2. Em 23 de Fevereiro de 2007, após resposta a convite formulado ao abrigo do
disposto no nº 6 do artigo 75º-A da LTC, foi proferida decisão sumária (artigo
78º-A, nºs 1 e 2, da LTC), pela qual se decidiu não tomar conhecimento do
objecto do recurso, com os seguintes fundamentos:
«1. Para além do mais, estabelece o nº 1 do artigo 75º-A da LTC que o recurso
para o Tribunal Constitucional – designadamente, o previsto na alínea b) do nº 1
do artigo 70º da mesma Lei, que o recorrente agora indica, com precisão, ser
aquele que pretendeu interpor – se interpõe por meio de requerimento no qual se
indique a norma cuja inconstitucionalidade se pretende que o Tribunal aprecie.

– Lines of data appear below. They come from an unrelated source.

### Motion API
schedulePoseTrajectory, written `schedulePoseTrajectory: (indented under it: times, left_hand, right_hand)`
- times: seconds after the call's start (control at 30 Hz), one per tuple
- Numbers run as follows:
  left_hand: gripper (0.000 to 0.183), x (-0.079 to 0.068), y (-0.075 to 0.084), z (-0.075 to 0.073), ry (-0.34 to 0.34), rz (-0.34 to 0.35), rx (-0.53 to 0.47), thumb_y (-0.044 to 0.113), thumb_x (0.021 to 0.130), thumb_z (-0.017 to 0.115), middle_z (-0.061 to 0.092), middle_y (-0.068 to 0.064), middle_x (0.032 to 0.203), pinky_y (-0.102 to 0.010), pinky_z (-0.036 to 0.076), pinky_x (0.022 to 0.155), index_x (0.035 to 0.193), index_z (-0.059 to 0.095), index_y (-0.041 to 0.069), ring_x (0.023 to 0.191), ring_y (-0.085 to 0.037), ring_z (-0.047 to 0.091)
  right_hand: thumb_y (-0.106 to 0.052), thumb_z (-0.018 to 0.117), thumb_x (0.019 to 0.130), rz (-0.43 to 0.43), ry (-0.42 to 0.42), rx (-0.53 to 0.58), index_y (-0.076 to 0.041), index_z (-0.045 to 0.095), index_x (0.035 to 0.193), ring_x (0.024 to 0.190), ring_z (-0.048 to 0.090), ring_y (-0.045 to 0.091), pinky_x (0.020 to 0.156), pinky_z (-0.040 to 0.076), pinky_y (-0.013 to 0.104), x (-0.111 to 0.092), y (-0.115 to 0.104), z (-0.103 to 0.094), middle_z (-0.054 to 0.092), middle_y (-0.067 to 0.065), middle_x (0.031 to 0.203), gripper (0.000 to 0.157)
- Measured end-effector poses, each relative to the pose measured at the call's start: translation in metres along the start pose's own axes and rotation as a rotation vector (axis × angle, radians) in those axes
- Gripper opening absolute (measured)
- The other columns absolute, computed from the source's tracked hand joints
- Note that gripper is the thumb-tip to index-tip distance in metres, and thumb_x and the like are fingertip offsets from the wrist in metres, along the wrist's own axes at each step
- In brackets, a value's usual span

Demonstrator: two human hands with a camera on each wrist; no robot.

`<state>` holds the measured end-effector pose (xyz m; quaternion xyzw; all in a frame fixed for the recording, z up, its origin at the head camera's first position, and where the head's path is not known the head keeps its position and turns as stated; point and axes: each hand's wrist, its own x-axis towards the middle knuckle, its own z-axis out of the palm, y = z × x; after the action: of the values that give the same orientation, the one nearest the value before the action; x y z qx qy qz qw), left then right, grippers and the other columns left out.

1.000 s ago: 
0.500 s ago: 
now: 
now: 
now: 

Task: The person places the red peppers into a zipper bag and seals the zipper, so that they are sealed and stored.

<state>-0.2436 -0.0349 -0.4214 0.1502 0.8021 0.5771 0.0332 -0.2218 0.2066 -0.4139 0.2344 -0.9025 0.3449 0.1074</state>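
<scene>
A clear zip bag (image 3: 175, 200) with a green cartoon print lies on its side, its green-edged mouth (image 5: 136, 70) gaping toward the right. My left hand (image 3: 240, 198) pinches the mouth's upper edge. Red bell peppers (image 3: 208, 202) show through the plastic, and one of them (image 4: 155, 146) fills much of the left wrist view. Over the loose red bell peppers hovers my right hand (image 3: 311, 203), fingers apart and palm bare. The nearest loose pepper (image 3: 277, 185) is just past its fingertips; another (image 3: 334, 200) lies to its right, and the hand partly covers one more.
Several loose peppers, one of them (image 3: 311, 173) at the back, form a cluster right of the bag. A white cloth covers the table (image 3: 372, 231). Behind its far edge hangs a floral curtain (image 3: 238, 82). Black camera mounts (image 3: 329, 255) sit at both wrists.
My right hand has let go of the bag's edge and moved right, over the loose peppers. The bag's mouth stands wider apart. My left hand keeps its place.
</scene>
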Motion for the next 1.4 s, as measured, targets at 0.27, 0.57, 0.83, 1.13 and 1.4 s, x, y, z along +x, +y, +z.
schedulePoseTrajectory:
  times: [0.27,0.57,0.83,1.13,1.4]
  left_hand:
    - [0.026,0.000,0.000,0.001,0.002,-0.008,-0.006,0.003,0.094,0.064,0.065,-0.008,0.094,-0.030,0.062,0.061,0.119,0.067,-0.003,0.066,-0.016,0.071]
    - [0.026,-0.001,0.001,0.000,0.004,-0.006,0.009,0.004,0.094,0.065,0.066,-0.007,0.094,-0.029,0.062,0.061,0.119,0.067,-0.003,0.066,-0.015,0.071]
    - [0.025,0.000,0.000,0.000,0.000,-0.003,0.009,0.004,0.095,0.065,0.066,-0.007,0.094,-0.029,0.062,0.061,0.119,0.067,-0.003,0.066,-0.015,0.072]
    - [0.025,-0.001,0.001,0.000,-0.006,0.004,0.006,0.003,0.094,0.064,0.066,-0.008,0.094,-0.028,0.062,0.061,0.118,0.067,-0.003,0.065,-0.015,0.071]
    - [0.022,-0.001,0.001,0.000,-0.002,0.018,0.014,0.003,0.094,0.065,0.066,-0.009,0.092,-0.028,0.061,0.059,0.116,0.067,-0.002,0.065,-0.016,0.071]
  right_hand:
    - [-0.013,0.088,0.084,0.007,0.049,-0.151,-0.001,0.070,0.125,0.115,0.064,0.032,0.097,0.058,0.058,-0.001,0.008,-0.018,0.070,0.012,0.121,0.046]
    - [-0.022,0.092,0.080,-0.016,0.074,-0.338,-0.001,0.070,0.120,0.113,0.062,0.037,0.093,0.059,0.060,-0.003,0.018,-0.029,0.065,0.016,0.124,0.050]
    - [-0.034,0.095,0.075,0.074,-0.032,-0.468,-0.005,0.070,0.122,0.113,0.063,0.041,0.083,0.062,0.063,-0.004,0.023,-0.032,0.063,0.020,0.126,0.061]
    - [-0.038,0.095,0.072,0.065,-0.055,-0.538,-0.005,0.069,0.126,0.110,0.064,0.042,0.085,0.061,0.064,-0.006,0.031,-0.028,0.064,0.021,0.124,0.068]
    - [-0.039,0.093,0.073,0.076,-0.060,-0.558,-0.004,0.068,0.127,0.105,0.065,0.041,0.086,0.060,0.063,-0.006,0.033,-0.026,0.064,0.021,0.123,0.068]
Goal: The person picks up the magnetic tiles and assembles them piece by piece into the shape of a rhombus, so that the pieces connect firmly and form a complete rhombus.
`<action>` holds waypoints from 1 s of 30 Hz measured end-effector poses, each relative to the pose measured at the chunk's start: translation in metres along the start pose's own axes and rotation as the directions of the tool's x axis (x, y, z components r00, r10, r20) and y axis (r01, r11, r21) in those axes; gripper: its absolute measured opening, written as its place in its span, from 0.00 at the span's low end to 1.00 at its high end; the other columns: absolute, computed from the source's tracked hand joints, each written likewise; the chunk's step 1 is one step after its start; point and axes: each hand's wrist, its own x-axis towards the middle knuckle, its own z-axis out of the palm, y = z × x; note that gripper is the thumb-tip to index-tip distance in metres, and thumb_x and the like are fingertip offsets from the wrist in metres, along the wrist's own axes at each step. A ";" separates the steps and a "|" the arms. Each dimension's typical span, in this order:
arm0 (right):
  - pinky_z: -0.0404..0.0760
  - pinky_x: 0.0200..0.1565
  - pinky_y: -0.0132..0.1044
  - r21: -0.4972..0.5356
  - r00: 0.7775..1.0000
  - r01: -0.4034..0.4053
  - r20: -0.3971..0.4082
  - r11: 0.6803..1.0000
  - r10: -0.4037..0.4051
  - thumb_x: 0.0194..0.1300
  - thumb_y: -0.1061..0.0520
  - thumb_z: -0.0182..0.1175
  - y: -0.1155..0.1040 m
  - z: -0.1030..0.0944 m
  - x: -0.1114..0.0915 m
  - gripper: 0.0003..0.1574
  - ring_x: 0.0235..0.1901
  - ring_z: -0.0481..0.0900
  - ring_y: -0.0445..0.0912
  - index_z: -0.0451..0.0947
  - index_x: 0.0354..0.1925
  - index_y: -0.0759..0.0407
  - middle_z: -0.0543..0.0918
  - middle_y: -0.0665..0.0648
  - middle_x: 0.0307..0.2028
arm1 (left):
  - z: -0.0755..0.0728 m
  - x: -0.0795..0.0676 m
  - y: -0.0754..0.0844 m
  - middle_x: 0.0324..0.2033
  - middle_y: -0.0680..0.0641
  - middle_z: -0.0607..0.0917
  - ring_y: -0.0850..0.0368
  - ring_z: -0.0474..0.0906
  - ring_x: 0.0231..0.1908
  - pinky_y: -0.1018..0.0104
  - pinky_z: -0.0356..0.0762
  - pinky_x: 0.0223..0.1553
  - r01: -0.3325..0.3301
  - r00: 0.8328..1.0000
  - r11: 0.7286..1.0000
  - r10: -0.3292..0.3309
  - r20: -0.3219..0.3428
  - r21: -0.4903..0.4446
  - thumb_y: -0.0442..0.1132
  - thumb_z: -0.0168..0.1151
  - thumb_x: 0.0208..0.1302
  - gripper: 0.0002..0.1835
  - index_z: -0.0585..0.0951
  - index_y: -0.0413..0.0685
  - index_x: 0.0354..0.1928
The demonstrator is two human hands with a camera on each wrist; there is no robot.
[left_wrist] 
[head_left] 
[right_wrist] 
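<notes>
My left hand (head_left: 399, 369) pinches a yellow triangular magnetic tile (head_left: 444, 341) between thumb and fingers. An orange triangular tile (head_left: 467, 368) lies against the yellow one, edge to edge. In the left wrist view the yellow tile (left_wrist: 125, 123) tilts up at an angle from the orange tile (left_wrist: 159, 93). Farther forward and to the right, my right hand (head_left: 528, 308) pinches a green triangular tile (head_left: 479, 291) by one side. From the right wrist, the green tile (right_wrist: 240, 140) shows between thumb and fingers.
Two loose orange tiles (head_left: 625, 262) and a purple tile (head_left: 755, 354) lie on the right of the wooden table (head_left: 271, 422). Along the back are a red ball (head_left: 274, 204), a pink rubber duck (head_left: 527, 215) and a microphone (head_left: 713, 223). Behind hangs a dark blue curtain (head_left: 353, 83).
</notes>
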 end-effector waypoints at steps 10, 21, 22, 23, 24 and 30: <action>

Quanto a este requisito, verifica-se que o recorrente formulou três normas
alternativas, todas reportadas ao conteúdo do artigo 690º do Código de Processo
Civil, no requerimento de interposição de recurso para este Tribunal (supra,
ponto 1. do Relatório), mantendo parcialmente a mesma formulação alternativa,
quando respondeu ao convite previsto nº 6 do artigo 75.º-A da LTC (supra, ponto
2. do Relatório).
Ao apresentar duas normas em alternativa – a norma constante do art. 690º n.º 4
do Código do Processo Civil, na parte em que comina com a sanção de “ …não se
conhecer do objecto do recurso na parte afectada...” ou a norma tirada daqueles
citados nº 1 e 4 do artigo 690º do Código de Processo Civil que determina que a
falta de concisão das conclusões de Recurso apresentado implica a rejeição
imediata do Recurso, sem que previamente seja feito convite ao Recorrente para
suprir tal alegada deficiência, ou seja, corrigir ou sanar esse especifico
vicio, sintetizando as conclusões apresentadas) – o recorrente não satisfez o
requisito de indicar a norma cuja inconstitucionalidade pretendia ver apreciada,
transferindo para o Tribunal um ónus que apenas sobre si impende – o de definir
o objecto do recurso no respectivo requerimento de interposição –, com a
consequência de não se poder conhecer do objecto do recurso interposto (nº 2 do
artigo 78º-A da LTC).
2. O recorrente afirma, ainda, pretender que o Tribunal aprecie a
inconstitucionalidade da:
“norma interpretativa (…) tirada do disposto nos n.ºs 1 e 4 do 690º do C.P.Civil
(…) no sentido de que, convidado o Recorrente para apresentar conclusões, uma
vez apresentadas estas e consideradas uma reprodução das respectivas alegações,
seja rejeitado o conhecimento do Recurso, sem dar previamente oportunidade ao
Recorrente, ou convidar o mesmo, para corrigir tal deficiência, sintetizando-as
e, ou, esclarece-las.”
Na peça processual que indicou, nos termos impostos pela parte final do nº 2 do
artigo 75º-A da LTC, como aquela em que suscitou a questão da
inconstitucionalidade (fls. 433 e segs.), pode ler-se o seguinte:
«(…) a norma tirada do disposto no artigo 690º nº 4 do C.P. Civil, quando lhe é
dado o sentido que não se conhece do Recurso interposto, pelo facto de as
respectivas conclusões apresentadas serem demasiado “extensas” ou parecerem uma
“reprodução” das alegações que as comportam, sem que antes seja dada a faculdade
ao Recorrente de corrigir ou fazer sanar esse específico vício, ou seja de
“completar, corrigir ou sintetizar”, as conclusões entretanto apresentadas –
porque antes faltavam em absoluto – é inconstitucional, por violação, entre
outros, do princípio Constitucional do Direito ao Recurso, bem como até do
próprio e já supra citado Principio da “Proibição da indefesa”, do Acesso ao
Direito e à tutela jurisdicional efectiva, consagrados nos arts. 2º, 20º 202º e
205º da Constituição da Republica Portuguesa».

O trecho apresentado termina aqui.